Traditional Media Remains an Optimal Environment for Celebrity Marketing

8625795674_9be45d8f8f_zSocial and digital platforms are increasing in popularity, yet TV, radio and print are still home to some of the most dynamic celebrity marketing campaigns.

While many brands are upping their digital ad spend and taking advantage of the data and analytic tools social media channels are debuting, many brands are still investing deeply in traditional platforms.

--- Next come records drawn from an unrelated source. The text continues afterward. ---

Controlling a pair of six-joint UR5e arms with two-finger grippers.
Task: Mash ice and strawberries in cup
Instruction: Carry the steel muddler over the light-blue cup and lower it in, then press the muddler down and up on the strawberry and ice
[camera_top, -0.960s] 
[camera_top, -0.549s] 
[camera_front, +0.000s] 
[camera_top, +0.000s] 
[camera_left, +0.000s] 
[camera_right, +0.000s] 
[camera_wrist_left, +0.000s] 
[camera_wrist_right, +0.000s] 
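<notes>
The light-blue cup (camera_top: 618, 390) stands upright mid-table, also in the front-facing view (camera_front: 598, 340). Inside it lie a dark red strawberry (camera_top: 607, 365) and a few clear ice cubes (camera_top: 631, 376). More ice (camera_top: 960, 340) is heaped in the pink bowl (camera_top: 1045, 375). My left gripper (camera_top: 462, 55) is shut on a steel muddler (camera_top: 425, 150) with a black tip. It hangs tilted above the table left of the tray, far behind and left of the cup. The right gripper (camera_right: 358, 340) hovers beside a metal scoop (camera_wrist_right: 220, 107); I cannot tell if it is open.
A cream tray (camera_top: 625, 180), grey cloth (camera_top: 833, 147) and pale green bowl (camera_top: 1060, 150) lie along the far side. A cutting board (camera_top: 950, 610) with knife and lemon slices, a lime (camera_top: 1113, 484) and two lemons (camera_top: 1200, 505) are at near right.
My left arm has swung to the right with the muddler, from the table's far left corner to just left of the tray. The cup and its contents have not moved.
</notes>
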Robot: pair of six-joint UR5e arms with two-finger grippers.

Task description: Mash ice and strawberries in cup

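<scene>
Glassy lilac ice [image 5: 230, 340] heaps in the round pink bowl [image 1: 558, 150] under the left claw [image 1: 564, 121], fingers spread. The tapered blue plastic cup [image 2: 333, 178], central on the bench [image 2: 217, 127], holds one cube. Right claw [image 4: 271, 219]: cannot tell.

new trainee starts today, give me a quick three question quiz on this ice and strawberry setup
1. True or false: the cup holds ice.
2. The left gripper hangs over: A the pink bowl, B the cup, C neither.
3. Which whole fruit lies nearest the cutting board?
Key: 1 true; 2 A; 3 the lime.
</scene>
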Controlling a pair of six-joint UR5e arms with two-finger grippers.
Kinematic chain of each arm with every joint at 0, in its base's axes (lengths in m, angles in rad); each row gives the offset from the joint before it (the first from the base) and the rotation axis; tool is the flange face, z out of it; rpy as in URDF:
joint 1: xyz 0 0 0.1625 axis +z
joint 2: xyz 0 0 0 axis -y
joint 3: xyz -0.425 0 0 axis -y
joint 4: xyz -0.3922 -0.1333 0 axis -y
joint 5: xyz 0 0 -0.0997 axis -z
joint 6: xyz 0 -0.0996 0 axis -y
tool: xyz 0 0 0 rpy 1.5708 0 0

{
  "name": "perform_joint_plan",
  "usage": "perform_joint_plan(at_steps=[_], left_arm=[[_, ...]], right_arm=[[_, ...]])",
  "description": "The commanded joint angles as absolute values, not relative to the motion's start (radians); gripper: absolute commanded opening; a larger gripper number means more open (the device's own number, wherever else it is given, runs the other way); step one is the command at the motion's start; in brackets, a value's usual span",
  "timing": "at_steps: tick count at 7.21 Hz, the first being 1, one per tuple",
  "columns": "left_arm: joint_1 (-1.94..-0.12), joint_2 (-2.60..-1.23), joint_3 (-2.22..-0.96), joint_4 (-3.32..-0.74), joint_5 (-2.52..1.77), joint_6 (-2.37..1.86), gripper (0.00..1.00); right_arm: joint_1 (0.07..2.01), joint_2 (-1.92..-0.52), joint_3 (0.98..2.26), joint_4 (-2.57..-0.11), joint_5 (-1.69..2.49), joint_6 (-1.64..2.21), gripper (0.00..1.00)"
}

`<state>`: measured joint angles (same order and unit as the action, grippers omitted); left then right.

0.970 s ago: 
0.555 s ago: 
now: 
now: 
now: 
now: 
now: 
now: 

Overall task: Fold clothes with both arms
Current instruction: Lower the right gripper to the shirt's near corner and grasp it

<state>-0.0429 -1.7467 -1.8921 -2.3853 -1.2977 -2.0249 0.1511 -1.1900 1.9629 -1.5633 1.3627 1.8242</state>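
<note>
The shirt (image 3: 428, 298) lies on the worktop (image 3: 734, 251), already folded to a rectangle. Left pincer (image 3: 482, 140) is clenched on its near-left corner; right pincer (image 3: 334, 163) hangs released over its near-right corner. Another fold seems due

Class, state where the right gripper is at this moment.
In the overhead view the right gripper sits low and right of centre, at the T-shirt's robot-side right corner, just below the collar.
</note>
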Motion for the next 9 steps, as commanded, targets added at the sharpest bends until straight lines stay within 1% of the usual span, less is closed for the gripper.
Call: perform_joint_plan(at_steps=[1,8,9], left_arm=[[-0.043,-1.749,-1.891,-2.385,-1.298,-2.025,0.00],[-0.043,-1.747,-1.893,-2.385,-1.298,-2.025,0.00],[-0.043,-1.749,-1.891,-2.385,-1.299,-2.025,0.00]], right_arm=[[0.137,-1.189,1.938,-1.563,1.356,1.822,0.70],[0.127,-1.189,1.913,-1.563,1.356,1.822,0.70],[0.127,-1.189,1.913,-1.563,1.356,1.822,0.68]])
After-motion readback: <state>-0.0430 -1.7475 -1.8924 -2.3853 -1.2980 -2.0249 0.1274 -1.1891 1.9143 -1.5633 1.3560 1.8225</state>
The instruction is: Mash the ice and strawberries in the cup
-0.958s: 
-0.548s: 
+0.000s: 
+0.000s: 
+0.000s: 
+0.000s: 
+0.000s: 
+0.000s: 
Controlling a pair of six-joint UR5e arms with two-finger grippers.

These traditional platforms have advantages of their own and remain a powerhouse destination for marketing campaigns. As the use of new media continues to proliferate, traditional media is, at the least, an important supplemental piece to most campaigns.

Here are some of the benefits of using each form of traditional media and some successful celebrity marketing campaigns executed across them.

Radio

Radio and voiceover ads are more cost efficient than ads that run in other media without sacrificing a large reach. Statista found in spring 2016, 54.1% of Americans ages 18-64 listened to the radio each day. This put radio at third on the list of media with the most daily users, behind TV and email.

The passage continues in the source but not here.